## EXERCISE
Your job is to set down the stretch of entries that opens with the line containing "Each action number" and closes with the line containing "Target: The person". Keep both end lines, copy each exactly, and add nothing.

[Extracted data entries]
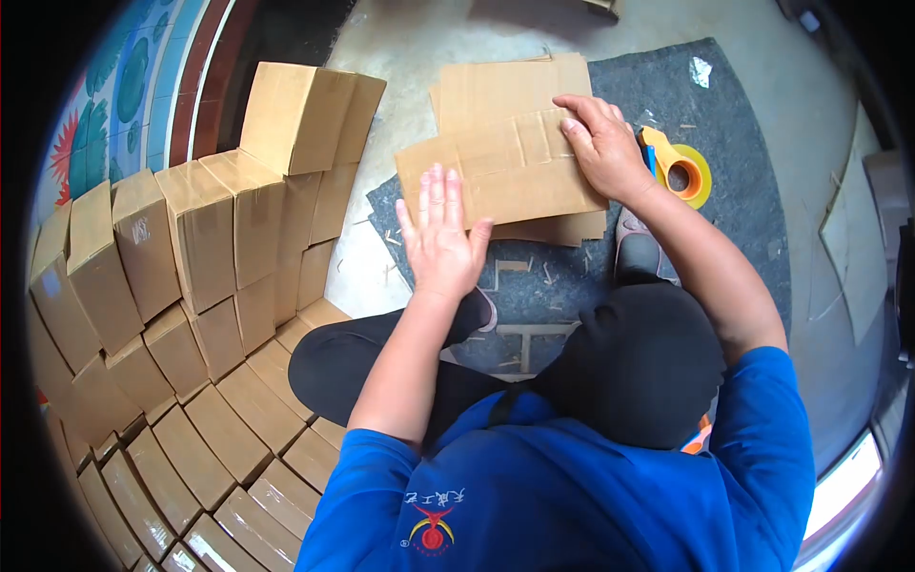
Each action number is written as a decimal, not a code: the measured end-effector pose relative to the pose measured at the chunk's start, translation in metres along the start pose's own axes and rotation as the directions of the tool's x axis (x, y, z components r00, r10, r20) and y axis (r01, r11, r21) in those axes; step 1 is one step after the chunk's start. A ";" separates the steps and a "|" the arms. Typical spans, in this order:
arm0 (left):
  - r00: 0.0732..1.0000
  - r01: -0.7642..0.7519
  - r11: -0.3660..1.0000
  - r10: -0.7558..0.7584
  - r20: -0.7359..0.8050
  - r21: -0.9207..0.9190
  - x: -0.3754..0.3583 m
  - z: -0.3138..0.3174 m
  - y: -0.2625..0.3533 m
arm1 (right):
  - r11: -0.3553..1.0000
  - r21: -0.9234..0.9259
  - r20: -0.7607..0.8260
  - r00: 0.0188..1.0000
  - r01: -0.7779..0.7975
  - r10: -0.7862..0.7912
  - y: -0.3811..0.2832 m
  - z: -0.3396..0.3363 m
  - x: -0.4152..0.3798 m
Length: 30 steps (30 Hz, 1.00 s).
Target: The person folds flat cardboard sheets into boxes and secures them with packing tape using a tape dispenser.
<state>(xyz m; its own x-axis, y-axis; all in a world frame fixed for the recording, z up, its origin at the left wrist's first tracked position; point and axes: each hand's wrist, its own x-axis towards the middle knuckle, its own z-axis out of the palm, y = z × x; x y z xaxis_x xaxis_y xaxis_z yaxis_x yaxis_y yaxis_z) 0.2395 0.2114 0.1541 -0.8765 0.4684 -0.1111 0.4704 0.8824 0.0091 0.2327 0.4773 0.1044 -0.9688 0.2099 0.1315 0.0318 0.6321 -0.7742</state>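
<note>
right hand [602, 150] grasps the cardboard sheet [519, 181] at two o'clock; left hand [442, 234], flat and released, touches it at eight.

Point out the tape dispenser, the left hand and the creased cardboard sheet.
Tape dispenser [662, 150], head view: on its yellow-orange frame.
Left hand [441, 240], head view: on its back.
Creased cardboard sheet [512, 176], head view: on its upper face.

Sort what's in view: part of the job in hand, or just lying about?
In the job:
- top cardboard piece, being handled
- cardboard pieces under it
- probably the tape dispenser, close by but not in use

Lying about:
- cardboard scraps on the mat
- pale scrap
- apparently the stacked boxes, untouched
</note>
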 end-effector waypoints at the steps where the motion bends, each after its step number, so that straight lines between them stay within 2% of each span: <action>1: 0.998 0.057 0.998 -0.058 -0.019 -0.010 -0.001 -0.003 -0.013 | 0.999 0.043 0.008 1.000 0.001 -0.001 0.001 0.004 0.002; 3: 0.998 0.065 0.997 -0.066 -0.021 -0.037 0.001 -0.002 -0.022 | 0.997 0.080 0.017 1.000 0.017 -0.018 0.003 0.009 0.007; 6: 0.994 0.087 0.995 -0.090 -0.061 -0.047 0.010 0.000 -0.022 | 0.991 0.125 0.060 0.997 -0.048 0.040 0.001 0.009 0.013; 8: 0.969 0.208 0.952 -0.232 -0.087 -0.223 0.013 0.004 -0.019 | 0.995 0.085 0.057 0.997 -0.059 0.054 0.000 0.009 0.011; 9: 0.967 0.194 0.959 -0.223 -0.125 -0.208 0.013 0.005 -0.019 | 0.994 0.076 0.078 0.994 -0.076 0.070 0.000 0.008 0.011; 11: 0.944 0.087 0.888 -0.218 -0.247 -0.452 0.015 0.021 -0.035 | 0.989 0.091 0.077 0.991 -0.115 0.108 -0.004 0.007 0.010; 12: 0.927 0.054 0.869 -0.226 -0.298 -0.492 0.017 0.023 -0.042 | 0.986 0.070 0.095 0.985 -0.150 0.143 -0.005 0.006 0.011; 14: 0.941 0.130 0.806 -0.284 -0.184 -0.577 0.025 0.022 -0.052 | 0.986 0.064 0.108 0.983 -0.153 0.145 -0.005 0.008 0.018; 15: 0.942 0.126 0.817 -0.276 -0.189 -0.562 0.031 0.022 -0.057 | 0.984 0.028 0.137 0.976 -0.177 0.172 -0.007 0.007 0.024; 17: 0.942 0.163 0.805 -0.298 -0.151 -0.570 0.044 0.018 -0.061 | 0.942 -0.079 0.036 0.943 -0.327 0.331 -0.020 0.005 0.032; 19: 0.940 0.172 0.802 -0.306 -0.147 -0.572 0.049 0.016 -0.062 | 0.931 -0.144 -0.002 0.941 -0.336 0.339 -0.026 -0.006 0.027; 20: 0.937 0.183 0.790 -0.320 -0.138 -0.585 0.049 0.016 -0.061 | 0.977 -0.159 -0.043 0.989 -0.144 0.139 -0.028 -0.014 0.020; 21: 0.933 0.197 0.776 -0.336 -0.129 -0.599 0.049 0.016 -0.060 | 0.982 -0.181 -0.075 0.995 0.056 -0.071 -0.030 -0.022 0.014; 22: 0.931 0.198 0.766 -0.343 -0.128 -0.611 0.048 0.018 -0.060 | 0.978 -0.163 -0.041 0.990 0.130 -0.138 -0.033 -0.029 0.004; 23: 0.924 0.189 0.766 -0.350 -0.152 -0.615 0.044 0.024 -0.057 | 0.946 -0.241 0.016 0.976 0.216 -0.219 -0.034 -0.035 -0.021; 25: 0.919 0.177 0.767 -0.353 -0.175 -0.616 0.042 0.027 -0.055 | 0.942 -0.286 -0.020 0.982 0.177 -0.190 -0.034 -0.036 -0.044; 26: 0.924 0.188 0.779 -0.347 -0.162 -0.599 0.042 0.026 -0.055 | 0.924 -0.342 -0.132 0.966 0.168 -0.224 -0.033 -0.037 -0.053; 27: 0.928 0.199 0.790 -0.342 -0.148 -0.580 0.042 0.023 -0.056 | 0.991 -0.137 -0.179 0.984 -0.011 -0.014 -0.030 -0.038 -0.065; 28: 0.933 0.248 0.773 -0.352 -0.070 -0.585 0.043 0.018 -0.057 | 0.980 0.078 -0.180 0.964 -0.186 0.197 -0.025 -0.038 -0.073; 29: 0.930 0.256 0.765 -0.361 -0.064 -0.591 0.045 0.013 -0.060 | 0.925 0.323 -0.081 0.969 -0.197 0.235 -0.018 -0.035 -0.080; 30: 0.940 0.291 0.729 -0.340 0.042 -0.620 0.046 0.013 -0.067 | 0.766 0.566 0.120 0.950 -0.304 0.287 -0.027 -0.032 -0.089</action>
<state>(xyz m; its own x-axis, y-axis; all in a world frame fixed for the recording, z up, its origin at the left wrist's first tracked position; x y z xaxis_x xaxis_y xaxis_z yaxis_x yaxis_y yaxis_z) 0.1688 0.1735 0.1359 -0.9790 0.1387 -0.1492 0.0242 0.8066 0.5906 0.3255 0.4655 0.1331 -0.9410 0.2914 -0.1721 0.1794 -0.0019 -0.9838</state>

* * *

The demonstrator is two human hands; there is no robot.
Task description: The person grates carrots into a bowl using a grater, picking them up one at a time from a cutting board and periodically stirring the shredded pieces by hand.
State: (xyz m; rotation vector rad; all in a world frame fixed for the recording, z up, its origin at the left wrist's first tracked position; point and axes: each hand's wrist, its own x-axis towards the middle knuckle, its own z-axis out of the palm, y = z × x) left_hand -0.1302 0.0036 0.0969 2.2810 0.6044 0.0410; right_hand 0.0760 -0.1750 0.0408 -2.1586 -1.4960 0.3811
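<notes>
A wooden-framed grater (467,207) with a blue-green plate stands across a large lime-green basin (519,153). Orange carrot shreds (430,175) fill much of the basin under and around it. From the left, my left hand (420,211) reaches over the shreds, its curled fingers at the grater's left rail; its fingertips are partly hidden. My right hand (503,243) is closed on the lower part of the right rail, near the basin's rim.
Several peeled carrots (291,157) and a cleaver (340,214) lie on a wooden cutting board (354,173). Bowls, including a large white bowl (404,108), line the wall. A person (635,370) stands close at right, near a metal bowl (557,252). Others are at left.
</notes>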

## ANSWER FOR THIS EXERCISE
Each action number is written as a decimal, not a code: the measured end-effector pose relative to the pose measured at the chunk's start, translation in metres along the start pose's own axes and rotation as the directions of the tool's x axis (x, y, z components r00, r10, r20) and y axis (r01, r11, r21) in those axes; step 1 is one step after the chunk's start. A ";" separates the steps and a "|" the arms. Typical spans, in this order:
arm0 (left):
  - r00: 0.0732..1.0000
  - r01: -0.7642..0.7519
  - r11: -0.3660..1.0000
  - r10: -0.7558..0.7584
  - r20: -0.7359..0.8050
  - r21: -0.9207..0.9190
  - x: -0.3754..0.3583 m
  - z: -0.3138..0.3174 m
  - y: -0.2625..0.3533 m
arm1 (right):
  - r11: -0.3553..1.0000
  - r21: -0.9234..0.9259
  - r20: -0.7607..0.8260
  - r00: 0.0188..1.0000
  - r01: -0.7779..0.7975
  - r10: -0.7862..0.7912
  - y: -0.3811..0.2832 m
  - z: -0.3396..0.3363 m
  - x: -0.4152..0.3798 m
Length: 30 steps (30 Hz, 1.00 s).
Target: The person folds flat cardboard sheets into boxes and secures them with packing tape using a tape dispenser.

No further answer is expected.